On March 24, 2011, the Government of Canada and Government of Quebec reached an agreement to regulate the development of petroleum in the Gulf of St. Lawrence (the “Accord”).1 The Accord affirms “Québec will benefit from all revenues derived from the development of petroleum resources… as if these resources were on land.”2 The Accord establishes objectives to ensure shared management of regulatory responsibilities and will adopt, “as much as possible, an approach which is consistent with the petroleum management regimes outside the Accord area.”3
The concepts behind the Accord are now being advanced with the introduction of Bill C-74 (the “Act”).4 The purpose of the Act is stated:
The purpose of this Act is to regulate the development of petroleum in the joint management area by promoting, among other things, transparency, the sustainable management of resources and best practices to ensure personal safety and environmental protection while maximizing social and economic benefits.5
The necessity of the Accord has its roots in Canada’s Constitutional division of powers. The matter of Reference re Offshore Mineral Rights determined the federal government has jurisdiction over the continental shelf and territorial sea.6 As a result, as one company noted, in order to “to drill on its Québec exploration licence, an agreement between the Québec and Federal governments is required and this agreement requires federal government recognition of such licence.”7 The Accord is an important development for the region and follows already existing accords established between Canada and Nova Scotia and Newfoundland.

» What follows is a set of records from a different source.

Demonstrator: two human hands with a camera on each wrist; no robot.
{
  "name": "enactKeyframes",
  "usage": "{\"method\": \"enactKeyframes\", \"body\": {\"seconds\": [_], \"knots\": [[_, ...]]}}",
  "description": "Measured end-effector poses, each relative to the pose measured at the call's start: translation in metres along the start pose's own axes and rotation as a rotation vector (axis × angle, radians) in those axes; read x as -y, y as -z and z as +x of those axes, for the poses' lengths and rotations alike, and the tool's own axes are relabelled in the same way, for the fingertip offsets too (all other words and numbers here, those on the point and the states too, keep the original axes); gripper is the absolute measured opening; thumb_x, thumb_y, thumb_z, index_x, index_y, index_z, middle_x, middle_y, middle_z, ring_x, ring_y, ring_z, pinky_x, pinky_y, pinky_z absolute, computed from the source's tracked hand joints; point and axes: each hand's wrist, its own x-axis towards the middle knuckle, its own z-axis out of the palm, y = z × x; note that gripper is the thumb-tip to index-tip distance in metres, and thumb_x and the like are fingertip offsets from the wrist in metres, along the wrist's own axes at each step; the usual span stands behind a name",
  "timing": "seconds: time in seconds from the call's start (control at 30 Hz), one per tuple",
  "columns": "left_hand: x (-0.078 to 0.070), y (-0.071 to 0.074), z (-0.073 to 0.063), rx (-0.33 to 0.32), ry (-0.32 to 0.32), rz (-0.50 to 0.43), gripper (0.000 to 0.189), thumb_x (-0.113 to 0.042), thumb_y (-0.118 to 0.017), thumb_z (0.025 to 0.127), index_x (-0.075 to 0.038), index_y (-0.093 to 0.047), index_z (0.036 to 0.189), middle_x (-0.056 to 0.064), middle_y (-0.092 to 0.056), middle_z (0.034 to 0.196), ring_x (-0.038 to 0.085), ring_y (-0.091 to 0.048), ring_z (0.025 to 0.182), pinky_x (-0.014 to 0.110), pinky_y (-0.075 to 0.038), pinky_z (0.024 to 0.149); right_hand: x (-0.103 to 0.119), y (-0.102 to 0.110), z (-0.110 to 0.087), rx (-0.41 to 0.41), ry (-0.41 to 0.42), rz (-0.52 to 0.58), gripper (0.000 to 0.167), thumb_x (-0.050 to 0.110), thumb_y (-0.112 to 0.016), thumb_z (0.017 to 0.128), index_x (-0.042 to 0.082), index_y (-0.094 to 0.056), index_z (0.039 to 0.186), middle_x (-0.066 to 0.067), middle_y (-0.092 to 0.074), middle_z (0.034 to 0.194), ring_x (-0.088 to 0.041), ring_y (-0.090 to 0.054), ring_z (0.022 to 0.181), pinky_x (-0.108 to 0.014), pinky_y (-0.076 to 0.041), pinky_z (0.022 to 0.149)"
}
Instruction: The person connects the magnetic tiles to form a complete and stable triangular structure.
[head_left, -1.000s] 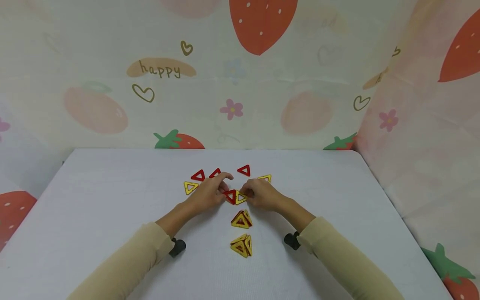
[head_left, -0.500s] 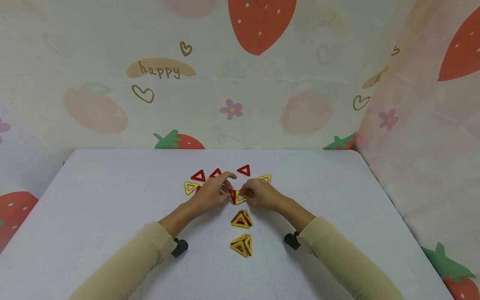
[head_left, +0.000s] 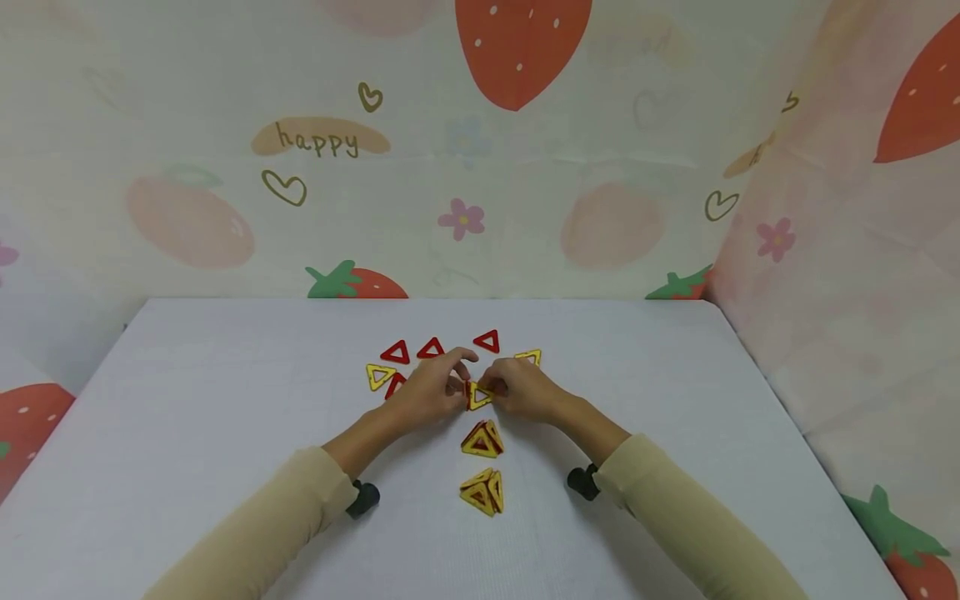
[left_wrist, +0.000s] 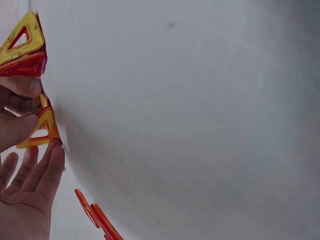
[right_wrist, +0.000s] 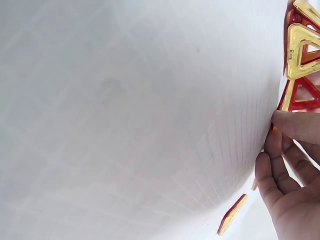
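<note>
Near the table's middle, my left hand (head_left: 432, 390) pinches a red triangular magnetic tile (right_wrist: 304, 106) between thumb and fingers. The tile stands on edge, seen as a thin sliver from the head. Against its right side is a yellow triangular magnetic tile (head_left: 474, 403); my right hand (head_left: 527, 387) pinches its right corner, thumb on the near side. In the right wrist view, the thumb (right_wrist: 297, 125) partly hides that tile. Just nearer to me sits a red and yellow tile pyramid (head_left: 482, 452), with a second pyramid (head_left: 487, 487) nearer still.
Loose tiles lie flat farther back: a left red tile (head_left: 407, 352), a middle red tile (head_left: 427, 357), a right red tile (head_left: 497, 342) and a yellow tile (head_left: 381, 367). My left arm partly covers another red tile (head_left: 392, 388); my right hand partly covers a yellow one (head_left: 539, 358).
My left hand has moved right, tipping the red tile from facing the head camera up onto its edge beside the yellow tile. My right hand has stayed in place.
</note>
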Motion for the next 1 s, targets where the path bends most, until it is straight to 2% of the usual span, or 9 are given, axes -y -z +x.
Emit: {"method": "enactKeyframes", "body": {"seconds": [0.47,0.83,1.0], "knots": [[0.0017,-0.0027,0.0014,0.017,0.03,0.03,0.056,0.004,-0.076,0.083,-0.001,-0.052,0.133,0.008,-0.063,0.104,0.025,-0.07,0.1,0.038,-0.056,0.089,-0.001,0.0002,0.0007,0.002,0.009,0.001,0.022,-0.006,-0.068,0.086,-0.001,-0.073,0.107,-0.007,-0.072,0.1,-0.014,-0.062,0.085,-0.028,-0.055,0.079],[0.0018,-0.003,0.001,0.017,0.039,0.03,0.055,0.004,-0.075,0.084,-0.002,-0.052,0.133,0.009,-0.064,0.106,0.025,-0.07,0.1,0.038,-0.056,0.089,-0.0014,-0.0014,-0.001,-0.001,-0.008,0.009,0.024,-0.006,-0.069,0.087,-0.001,-0.071,0.11,-0.009,-0.071,0.104,-0.015,-0.062,0.087,-0.03,-0.054,0.08],[0.0016,-0.0034,0.0011,0.01,0.047,0.035,0.054,0.003,-0.075,0.084,-0.002,-0.052,0.133,0.009,-0.065,0.106,0.025,-0.07,0.1,0.038,-0.056,0.088,0.0009,0.0048,-0.0013,0.049,-0.001,-0.012,0.026,-0.005,-0.068,0.088,-0.001,-0.071,0.114,-0.009,-0.071,0.108,-0.016,-0.064,0.093,-0.031,-0.055,0.086]]}}
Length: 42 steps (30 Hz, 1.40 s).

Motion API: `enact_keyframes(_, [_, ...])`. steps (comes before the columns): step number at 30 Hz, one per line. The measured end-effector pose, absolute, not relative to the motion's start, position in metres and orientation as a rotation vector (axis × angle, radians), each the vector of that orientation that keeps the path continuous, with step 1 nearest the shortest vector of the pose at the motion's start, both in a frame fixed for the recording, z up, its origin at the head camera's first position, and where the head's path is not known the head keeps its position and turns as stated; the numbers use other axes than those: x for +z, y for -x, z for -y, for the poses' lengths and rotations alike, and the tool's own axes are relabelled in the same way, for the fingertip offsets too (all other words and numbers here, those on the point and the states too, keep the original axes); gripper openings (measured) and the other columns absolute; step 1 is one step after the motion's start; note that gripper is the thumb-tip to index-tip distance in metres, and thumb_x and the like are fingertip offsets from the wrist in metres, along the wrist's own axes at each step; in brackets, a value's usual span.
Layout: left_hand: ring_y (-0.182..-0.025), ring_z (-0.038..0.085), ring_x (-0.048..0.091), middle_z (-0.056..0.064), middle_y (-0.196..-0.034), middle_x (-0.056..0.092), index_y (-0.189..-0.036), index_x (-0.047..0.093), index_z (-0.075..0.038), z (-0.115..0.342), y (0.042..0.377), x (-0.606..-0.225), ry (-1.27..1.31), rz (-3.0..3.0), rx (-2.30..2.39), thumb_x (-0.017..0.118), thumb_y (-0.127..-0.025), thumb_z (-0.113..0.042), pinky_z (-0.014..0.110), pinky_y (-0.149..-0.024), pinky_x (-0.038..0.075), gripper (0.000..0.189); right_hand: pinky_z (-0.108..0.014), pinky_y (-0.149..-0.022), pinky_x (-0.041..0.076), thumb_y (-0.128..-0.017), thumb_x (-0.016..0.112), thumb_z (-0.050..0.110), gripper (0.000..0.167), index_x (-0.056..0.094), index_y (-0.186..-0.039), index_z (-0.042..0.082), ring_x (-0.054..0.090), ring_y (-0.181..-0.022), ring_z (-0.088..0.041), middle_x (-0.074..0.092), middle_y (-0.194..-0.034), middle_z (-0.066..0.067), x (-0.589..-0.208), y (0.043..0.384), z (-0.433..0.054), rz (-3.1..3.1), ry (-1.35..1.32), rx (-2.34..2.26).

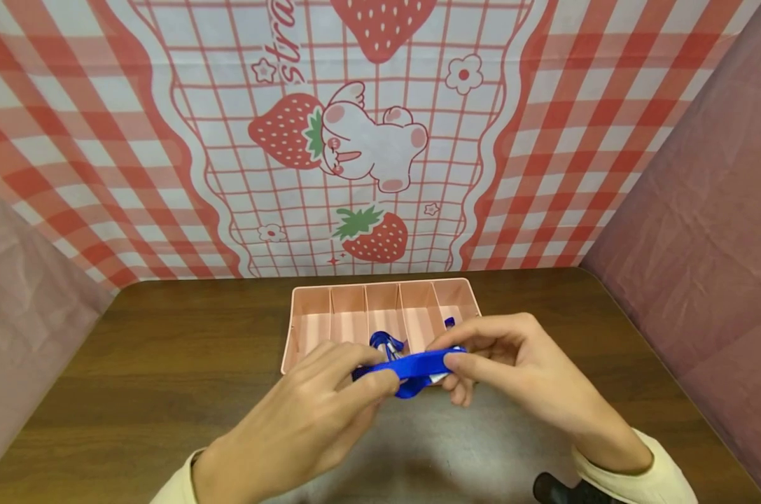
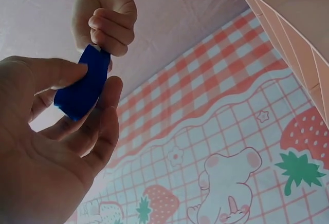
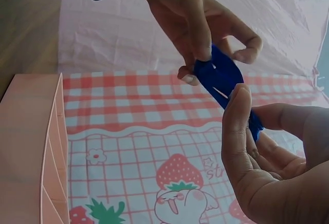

On the date of this post, the Act has only received first reading.8 The application of the Act is confined to the joint management area – the respective area within the Gulf of St. Lawrence, as defined by Schedule 1 of the Act and any pipeline beginning from the joint management area carrying on elsewhere, so long as the pipeline is within the borders of Quebec. The Act forms part of the transitional phase contemplated by the Accord:
During the first pre-discovery “transitional phase,” both Governments will establish a joint regulatory function using both Governments' existing regulatory capacity. Once there is a commercial discovery of petroleum resources, a second “permanent phase” would be triggered; in this phase both Governments will jointly establish a new, independent offshore board, through additional legislation.9
In this transitional phase, a framework is created to ensure joint management: regulations may not be made by the Federal Energy Minister without the Provincial Energy Minister’s approval,10 the Accord may only be jointly amended,11 decisions made by Ministers under the Act must be made jointly,12 and the National Energy Board and Quebec Energy Board must exercise their powers and perform their duties as prescribed by the Act jointly.13
The intended cooperation and overlap is further indicated by approval for the respective Ministers to establish an Oil and Gas Committee that will serve an advisory function.14 Additionally, both Ministers will give approval for the issuance of interests in the joint management area.15
Of interest to the energy industry is that the Act adopts Québec’s standard for exploration licences: an exploration licence confers the exclusive right to develop the portions of the joint management area that are licenced for exploration, should petroleum be found.16 Where no exploration licence is in effect, an interest may be granted based on the Federal call for bids system.17
From Old Harry to new restrictions on fracking, oil and gas development in Québec has been both promising and controversial. It remains to be seen whether the Accord facilitates that province’s energy industry - or even survives this fall’s federal election.